New Technology Could Prevent Overtreatment of Breast Cancer


Both patients with aggressive and non-aggressive ductal carcinoma in situ receive the same treatment.

Scientists recently developed a novel technology that can distinguish aggressive ductal carcinoma in situ (DCIS) or stage 0 from non-aggressive versions, which can lead to less aggressive treatment for some patients.

The technology, called biomarker ratio imagining microscopy (BRIM), uses a combination of mathematics and traditional imaging to identify levels of certain biomarkers in a tumor, according to the study published by Scientific Reports.

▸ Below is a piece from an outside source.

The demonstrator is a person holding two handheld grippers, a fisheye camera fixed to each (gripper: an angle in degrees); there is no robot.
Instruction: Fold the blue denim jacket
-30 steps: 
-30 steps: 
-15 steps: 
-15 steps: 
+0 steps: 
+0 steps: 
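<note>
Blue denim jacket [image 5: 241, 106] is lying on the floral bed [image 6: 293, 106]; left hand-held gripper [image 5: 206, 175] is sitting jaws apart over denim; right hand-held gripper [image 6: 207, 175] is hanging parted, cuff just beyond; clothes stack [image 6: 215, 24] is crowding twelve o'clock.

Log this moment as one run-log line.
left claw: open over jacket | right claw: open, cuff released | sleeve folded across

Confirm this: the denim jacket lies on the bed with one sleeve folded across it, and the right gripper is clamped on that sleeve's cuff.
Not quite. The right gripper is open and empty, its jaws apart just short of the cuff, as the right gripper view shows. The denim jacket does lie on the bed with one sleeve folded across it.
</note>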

"A patient with DCIS is typically treated as if she has invasive disease, which is easy to understand. When women hear breast cancer, they're petrified. And physicians are keenly concerned about outcomes as well," said study author Howard R. Petty, PhD. "But, DCIS is not the same disease for everyone. If we can identify potentially non-aggressive lesions, perhaps those women don't need aggressive treatment."

Researchers analyzed biopsy samples from 23 patients with DCIS, and used fluorescence imagining to distinguish the different biomarkers. A benefit to this imaging technique is that multiple biomarkers can be studied rather than just 1. Each biomarker was stained with a different color.

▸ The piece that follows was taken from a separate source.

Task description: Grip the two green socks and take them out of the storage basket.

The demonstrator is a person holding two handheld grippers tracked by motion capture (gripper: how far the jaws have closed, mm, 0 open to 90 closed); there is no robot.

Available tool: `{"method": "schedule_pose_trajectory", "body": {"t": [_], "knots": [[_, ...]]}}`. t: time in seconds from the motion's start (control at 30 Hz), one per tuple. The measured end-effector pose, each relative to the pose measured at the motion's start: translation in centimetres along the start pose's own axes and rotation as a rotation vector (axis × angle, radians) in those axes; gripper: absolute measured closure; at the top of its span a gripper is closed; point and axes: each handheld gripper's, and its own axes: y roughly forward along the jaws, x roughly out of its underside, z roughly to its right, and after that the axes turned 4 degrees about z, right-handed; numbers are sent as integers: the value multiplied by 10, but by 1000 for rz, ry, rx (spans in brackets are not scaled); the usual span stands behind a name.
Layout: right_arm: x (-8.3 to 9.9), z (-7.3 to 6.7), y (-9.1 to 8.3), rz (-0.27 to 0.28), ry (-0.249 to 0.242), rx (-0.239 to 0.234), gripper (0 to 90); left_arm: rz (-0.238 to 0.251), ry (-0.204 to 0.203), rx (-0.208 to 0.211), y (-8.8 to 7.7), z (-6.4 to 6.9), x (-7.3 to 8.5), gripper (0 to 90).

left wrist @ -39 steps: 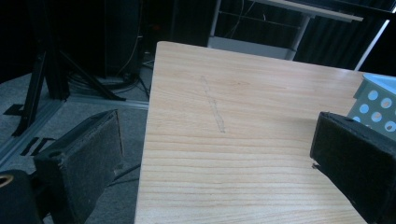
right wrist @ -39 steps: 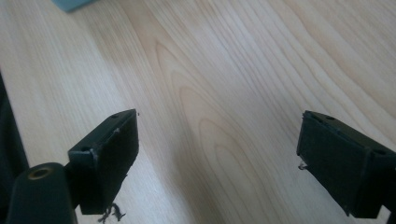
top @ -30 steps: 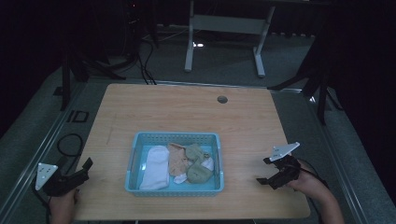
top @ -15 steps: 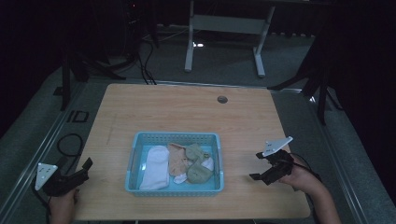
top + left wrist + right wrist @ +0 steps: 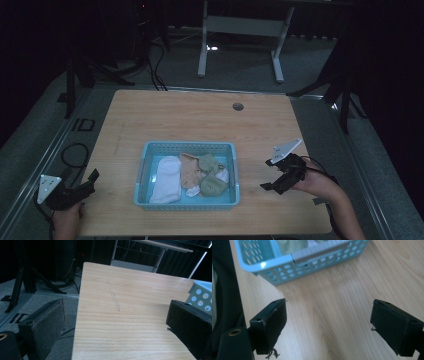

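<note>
Right gripper point(image 5: 270, 174) jaws apart, just right of basket point(image 5: 150, 150); left gripper point(image 5: 90, 182) jaws apart, well left; risk: jaw clips basket wall, shoves it off socks point(image 5: 205, 175) grasp

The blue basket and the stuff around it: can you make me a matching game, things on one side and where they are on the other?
Things:
1. white sock
2. green socks
3. left gripper
4. right gripper

Places:
A. at the left edge of the table, jaws open
B. left part of the blue basket
C. on the table to the right of the basket, jaws open
D. right part of the basket

Pairs: 1-B, 2-D, 3-A, 4-C
</note>
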Motion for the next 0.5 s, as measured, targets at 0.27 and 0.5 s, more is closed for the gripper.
{"method": "schedule_pose_trajectory", "body": {"t": [0.27,0.5], "knots": [[-24,-6,6,-19,-45,-44,144,1,-1,3,0,0,0,24],[-39,-9,10,-7,-74,-45,151,2,-1,4,0,0,0,24]]}}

Samples were then entered into a program that finds the ratio of biomarkers, which is a combination of high and low expressed biomarkers. Researchers were able to distinguish which tumor samples had a high amount of aggressive cancer stem cells from those that were likely benign, according to the study.

Approximately 22% of the samples suggested a slow-growing disease rather than an aggressive form.

"This approach is going to be a new and powerful one,” Dr Petty said. “It works because we're looking at it mathematically.”

The researchers believe that their findings could potentially prevent overtreatment of DCIS, and show the potential of BRIM to be used for other breast cancer treatment decisions, the study concluded.